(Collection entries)

Segment Open

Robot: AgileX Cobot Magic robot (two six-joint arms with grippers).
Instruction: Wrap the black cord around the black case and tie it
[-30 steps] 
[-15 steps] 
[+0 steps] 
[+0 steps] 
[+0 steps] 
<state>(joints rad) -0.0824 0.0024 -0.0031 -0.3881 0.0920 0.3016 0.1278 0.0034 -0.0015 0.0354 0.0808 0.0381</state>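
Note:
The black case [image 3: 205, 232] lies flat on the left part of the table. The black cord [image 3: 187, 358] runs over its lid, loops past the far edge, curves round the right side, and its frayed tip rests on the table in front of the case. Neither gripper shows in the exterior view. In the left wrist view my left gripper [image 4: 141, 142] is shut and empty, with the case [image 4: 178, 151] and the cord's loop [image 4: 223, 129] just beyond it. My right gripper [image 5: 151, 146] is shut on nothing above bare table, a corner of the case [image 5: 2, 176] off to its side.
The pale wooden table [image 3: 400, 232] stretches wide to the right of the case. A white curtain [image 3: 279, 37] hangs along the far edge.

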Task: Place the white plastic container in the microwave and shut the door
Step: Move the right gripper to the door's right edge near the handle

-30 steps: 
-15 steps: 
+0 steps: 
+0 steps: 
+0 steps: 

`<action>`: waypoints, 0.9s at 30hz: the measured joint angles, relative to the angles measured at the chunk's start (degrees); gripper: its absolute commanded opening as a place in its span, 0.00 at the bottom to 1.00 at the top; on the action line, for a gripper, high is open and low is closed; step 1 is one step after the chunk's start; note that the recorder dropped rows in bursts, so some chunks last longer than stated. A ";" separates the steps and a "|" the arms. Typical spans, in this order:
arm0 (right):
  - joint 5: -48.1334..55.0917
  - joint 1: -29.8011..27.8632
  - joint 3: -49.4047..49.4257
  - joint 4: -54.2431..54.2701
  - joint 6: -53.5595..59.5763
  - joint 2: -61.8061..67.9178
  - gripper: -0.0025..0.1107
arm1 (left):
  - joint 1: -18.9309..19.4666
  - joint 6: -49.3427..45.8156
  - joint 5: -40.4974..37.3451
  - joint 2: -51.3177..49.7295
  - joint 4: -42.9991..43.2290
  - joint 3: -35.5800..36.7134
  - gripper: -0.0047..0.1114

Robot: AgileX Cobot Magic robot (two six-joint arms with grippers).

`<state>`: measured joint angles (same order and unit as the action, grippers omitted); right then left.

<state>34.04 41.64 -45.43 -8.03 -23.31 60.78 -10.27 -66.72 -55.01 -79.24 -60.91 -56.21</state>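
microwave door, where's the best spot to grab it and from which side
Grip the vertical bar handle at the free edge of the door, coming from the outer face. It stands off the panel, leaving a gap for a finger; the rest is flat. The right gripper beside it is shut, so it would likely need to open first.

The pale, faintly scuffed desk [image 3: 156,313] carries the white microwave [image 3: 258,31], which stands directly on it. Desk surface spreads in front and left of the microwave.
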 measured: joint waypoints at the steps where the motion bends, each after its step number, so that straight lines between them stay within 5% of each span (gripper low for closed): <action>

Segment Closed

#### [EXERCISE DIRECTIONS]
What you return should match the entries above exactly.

#### [EXERCISE OUTPUT]
Robot: AgileX Cobot Magic robot (two six-joint arms with grippers).
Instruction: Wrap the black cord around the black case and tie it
[-30 steps] 
[-15 steps] 
[+0 steps] 
[+0 steps] 
[+0 steps] 
<state>(joints rad) -0.0824 0.0024 -0.0031 -0.3881 0.0920 0.3016 0.1278 0.0034 -0.0015 0.0354 0.0808 0.0381</state>
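Note:
The black case [image 3: 205, 232] lies flat on the left part of the table. The black cord [image 3: 187, 358] runs over its lid, loops past the far edge, curves round the right side, and its frayed tip rests on the table in front of the case. Neither gripper shows in the exterior view. In the left wrist view my left gripper [image 4: 141, 142] is shut and empty, with the case [image 4: 178, 151] and the cord's loop [image 4: 223, 129] just beyond it. My right gripper [image 5: 151, 146] is shut on nothing above bare table, a corner of the case [image 5: 2, 176] off to its side.
The pale wooden table [image 3: 400, 232] stretches wide to the right of the case. A white curtain [image 3: 279, 37] hangs along the far edge.
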
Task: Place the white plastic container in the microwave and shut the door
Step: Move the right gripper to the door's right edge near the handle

-30 steps: 
-15 steps: 
+0 steps: 
+0 steps: 
+0 steps: 

`<action>`: waypoints, 0.9s at 30hz: the measured joint angles, relative to the angles measured at the chunk's start (degrees); gripper: its absolute commanded opening as a place in its span, 0.00 at the bottom to 1.00 at the top; on the action line, for a gripper, high is open and low is closed; step 1 is one step after the chunk's start; note that the recorder dropped rows in bursts, so some chunks last longer than stated. A ";" separates the steps and a "|" the arms. Typical spans, in this order:
arm0 (right):
  - joint 5: -48.1334..55.0917
  - joint 1: -29.8011..27.8632
  - joint 3: -49.4047..49.4257
  - joint 4: -54.2431..54.2701
  - joint 6: -53.5595..59.5763
  - joint 2: -61.8061..67.9178
  - gripper: -0.0025..0.1107
arm1 (left):
  - joint 1: -18.9309..19.4666
  - joint 6: -49.3427..45.8156
  - joint 5: -40.4974..37.3451
  - joint 2: -51.3177..49.7295
  - joint 4: -42.9991..43.2290
  - joint 3: -35.5800..36.7134
  - gripper: -0.0047..0.1114

Robot: AgileX Cobot Magic robot (two six-joint arms with grippers).

`<state>`: measured joint angles (same order and unit as the action, grippers omitted); right then left.

<state>34.04 41.64 -45.43 -8.03 -23.31 60.78 -10.27 -66.72 -55.01 -79.24 -60.91 -56.21</state>
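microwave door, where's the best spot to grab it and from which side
Grip the vertical bar handle at the free edge of the door, coming from the outer face. It stands off the panel, leaving a gap for a finger; the rest is flat. The right gripper beside it is shut, so it would likely need to open first.

The pale, faintly scuffed desk [image 3: 156,313] carries the white microwave [image 3: 258,31], which stands directly on it. Desk surface spreads in front and left of the microwave.
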 measured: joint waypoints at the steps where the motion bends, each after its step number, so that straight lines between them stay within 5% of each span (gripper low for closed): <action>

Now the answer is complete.